> ACTIVITY: Transcribe only the lines of the listing below from the one holding "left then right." through the one holding "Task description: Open", inclusive, without any change.

> EXERCISE DATA:
▼▼▼

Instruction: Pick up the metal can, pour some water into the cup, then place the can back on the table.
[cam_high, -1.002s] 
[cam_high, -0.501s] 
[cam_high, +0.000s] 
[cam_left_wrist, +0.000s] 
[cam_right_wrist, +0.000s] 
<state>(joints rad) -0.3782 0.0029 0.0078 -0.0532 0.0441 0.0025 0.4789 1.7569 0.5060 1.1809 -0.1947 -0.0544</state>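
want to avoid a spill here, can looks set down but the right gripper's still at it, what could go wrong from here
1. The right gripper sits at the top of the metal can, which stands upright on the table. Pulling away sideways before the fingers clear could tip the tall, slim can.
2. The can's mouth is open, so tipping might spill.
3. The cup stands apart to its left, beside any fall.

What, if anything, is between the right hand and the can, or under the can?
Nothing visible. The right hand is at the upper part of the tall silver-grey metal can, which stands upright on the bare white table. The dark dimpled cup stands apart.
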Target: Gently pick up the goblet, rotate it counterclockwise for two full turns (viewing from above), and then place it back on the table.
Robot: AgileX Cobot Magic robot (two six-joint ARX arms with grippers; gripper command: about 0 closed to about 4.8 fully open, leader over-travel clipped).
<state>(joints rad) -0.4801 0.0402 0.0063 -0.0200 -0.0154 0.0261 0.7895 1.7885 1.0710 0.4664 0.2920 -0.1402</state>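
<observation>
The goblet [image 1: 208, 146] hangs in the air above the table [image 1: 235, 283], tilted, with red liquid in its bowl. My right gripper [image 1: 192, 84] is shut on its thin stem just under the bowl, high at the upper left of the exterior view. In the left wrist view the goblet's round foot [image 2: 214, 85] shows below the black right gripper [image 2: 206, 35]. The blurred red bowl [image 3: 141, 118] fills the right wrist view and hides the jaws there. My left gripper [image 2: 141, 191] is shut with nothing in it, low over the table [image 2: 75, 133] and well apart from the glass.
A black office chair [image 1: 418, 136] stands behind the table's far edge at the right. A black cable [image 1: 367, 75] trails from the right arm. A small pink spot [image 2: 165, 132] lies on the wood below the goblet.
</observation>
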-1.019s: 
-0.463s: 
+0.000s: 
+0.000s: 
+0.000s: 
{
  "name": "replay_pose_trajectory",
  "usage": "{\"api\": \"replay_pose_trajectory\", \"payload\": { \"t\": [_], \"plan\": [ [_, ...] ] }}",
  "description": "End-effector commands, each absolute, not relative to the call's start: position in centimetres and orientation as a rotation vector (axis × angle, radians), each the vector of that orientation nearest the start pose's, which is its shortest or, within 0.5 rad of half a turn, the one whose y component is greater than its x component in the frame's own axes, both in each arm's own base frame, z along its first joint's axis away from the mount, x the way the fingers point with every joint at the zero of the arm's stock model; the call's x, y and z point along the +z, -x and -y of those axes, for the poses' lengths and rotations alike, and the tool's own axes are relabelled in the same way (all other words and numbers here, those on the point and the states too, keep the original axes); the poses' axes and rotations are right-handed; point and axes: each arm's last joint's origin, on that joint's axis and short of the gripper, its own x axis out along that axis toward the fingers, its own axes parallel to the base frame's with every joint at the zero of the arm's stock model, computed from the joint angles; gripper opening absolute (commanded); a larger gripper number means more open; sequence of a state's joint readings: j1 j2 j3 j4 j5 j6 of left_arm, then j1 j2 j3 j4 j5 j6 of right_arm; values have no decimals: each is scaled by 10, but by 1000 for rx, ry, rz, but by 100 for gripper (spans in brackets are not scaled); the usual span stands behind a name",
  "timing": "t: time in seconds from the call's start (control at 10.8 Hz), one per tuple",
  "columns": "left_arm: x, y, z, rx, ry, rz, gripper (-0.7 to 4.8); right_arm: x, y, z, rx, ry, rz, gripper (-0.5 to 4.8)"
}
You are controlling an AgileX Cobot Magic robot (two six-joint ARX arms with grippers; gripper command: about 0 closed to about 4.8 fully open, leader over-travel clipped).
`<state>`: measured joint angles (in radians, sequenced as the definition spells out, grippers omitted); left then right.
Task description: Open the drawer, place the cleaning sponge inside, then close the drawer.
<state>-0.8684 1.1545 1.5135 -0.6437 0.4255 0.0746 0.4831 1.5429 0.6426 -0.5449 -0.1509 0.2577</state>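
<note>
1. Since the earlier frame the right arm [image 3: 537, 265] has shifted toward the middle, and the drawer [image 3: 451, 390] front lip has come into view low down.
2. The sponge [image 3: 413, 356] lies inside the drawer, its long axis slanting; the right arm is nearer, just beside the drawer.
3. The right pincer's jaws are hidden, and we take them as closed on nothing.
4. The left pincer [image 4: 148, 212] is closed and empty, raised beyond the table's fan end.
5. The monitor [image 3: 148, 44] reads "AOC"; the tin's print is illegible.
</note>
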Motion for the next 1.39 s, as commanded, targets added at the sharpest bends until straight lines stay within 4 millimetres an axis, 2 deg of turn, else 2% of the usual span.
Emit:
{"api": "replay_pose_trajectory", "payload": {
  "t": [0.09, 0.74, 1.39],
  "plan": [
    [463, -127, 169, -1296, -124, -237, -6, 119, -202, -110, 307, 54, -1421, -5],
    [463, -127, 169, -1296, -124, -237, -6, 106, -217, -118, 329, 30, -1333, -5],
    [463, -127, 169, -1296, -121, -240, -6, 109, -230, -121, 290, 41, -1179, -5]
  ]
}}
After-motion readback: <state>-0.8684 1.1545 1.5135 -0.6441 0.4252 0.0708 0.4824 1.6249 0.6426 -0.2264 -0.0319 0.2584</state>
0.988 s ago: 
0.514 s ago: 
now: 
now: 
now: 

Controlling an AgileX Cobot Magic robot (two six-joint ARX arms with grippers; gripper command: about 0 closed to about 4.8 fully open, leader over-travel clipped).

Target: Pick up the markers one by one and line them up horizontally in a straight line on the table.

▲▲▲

> EXERCISE SOLUTION:
`<state>`: measured joint angles (in radians, sequenced as the definition spells out, grippers omitted); left then right.
Task description: Open the drawer, place the cleaning sponge inside, then close the drawer.

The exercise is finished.